Assignment. Filter the listing below, keeping every line that holds "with".

══════════

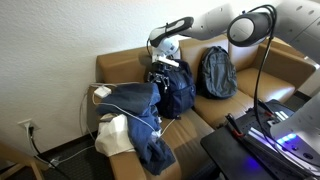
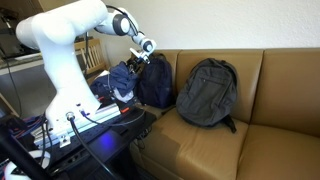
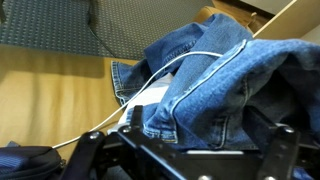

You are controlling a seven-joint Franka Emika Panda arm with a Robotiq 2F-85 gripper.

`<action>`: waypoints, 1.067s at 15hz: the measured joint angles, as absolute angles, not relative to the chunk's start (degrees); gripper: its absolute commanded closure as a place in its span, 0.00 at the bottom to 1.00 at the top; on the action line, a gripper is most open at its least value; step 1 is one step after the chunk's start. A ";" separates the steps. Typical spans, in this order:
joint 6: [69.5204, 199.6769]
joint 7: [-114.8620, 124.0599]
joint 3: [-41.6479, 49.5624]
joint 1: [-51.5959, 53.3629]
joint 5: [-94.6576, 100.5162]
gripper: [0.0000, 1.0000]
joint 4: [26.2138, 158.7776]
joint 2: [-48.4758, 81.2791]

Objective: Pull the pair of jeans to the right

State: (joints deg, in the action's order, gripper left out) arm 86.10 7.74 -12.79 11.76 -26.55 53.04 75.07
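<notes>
Jeans (image 1: pixel 140 110) lie in a blue heap at one end of the couch surface (image 1: pixel 215 110), against its armrest edge. In an exterior view we see their long axis run from the back edge down to the front edge, where a leg spills over. A white cable (image 3: pixel 170 75) trails across the denim.

The arm reaches in from the far end of the surface. Its tool (image 1: pixel 163 68) hangs above the heap's back end, just beside a dark backpack (image 1: pixel 178 90). A grey backpack (image 1: pixel 216 72) leans on the back cushions further along, well apart from the denim.

In the wrist view, the tool (image 3: pixel 185 150) has its two fingers (image 3: pixel 85 155) spread wide. Folded denim (image 3: pixel 220 80) fills the space directly ahead of them and to one side. Nothing is pinched yet.

We judge that the cloth lies straight below the tool, so the coming move is a short descent onto a fold. The pull would then run across the long axis, along the surface toward its free middle. The cable could drag along.
</notes>
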 measured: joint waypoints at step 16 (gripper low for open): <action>99.07 20.01 -11.12 18.04 -23.31 0.00 65.38 63.37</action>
State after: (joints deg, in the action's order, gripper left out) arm 99.07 20.01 -11.12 18.04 -23.31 65.38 63.37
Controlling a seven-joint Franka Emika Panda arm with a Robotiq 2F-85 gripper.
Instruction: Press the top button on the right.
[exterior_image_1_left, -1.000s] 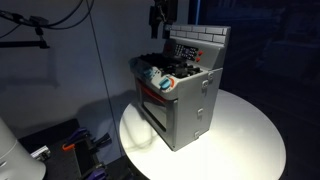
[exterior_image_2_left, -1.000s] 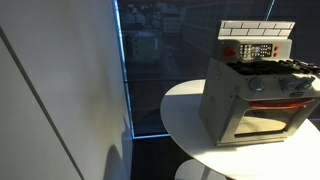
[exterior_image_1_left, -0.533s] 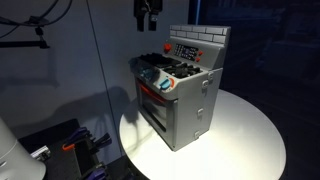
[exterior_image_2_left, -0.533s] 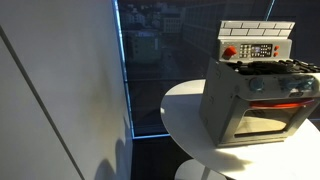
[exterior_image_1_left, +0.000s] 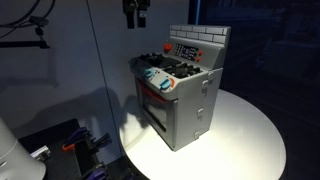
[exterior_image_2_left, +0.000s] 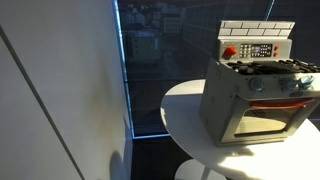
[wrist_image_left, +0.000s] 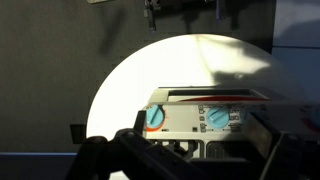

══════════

Solution to this exercise.
You are controlling a seven-joint Franka Emika Panda arm with a Robotiq 2F-85 gripper.
Controlling a seven-joint Franka Emika Panda arm with a Robotiq 2F-85 gripper.

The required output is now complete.